§ **DIRECTIONS FOR THIS TASK**
The lines below that include the word "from" are to be reported.

── DATASET CONTENT ──

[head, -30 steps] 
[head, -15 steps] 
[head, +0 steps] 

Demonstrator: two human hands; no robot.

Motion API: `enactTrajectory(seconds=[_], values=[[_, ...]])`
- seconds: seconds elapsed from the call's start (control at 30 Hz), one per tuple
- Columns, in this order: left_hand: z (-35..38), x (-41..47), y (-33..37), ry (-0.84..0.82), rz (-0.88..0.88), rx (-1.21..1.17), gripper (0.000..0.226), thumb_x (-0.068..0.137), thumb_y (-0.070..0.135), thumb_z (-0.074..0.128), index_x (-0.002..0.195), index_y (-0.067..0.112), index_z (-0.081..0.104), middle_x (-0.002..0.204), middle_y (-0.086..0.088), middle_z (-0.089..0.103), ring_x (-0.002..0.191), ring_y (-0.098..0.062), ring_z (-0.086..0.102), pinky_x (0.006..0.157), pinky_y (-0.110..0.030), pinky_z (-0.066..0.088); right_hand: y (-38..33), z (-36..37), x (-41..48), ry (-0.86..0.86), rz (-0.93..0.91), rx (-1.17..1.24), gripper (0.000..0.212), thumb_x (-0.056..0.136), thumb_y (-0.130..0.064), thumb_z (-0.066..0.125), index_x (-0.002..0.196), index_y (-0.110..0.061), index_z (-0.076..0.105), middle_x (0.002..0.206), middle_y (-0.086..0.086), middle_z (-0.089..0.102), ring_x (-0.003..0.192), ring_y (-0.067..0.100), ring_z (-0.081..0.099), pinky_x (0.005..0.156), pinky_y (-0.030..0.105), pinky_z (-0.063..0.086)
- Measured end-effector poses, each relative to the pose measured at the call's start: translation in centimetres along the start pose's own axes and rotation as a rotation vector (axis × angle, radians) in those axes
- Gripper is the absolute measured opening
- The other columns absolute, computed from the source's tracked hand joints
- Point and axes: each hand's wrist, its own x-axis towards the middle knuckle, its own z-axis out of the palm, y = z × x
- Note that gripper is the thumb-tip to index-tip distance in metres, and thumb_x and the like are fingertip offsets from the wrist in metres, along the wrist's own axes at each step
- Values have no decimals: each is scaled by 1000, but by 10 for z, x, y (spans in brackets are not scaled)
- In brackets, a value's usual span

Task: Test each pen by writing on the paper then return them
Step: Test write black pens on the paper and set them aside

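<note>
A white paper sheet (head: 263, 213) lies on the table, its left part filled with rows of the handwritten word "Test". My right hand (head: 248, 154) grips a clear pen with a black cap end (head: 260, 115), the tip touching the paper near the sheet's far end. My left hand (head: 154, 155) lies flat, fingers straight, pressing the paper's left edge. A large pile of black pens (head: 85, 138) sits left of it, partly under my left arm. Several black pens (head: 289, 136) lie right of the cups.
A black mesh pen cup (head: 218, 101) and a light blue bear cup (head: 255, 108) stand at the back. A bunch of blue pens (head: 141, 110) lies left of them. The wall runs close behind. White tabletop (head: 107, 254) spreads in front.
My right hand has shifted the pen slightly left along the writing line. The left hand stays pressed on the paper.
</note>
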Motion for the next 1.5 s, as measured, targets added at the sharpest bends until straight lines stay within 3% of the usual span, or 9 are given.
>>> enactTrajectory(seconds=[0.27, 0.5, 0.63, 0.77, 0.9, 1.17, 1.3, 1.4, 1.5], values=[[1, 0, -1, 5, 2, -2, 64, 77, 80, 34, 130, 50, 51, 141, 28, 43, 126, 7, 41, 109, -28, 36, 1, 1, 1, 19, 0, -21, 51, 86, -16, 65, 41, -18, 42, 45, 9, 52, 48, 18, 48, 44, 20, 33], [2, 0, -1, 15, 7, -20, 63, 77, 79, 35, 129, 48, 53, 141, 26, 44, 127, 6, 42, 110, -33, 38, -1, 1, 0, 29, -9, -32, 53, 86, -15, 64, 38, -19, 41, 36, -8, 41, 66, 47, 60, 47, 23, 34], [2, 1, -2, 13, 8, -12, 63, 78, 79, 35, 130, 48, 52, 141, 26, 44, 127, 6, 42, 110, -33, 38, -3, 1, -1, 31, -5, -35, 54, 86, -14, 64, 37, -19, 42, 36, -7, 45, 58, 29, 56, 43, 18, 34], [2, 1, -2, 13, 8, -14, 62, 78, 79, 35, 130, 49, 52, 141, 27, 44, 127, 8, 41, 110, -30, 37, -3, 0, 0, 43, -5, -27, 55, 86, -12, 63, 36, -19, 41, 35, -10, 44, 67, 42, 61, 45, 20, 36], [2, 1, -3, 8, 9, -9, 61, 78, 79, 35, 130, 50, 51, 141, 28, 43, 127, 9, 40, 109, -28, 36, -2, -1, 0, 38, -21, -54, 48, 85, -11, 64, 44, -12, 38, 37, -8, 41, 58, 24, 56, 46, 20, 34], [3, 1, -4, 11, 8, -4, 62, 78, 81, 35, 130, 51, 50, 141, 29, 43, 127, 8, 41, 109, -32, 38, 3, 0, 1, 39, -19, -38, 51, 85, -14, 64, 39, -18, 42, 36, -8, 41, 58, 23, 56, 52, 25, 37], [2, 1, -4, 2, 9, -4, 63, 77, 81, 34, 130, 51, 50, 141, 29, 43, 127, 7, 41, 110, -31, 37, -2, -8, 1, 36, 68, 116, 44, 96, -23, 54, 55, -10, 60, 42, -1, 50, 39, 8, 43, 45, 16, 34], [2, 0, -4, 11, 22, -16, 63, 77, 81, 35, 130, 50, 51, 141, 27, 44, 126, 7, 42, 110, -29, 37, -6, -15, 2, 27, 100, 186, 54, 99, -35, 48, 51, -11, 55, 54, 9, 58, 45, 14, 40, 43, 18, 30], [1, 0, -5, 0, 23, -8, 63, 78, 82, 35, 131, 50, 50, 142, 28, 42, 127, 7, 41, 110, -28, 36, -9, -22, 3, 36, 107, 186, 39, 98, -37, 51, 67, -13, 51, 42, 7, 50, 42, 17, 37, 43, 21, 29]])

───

§ **RESULT FOR THIS TASK**
- seconds: seconds elapsed from the call's start (control at 30 Hz), one per tuple
- The other columns absolute, computed from the source's tracked hand joints
- Note that gripper is the thumb-tip to index-tip distance in metres, and thumb_x and the like are fingertip offsets from the wrist in metres, along the wrist's own axes at each step

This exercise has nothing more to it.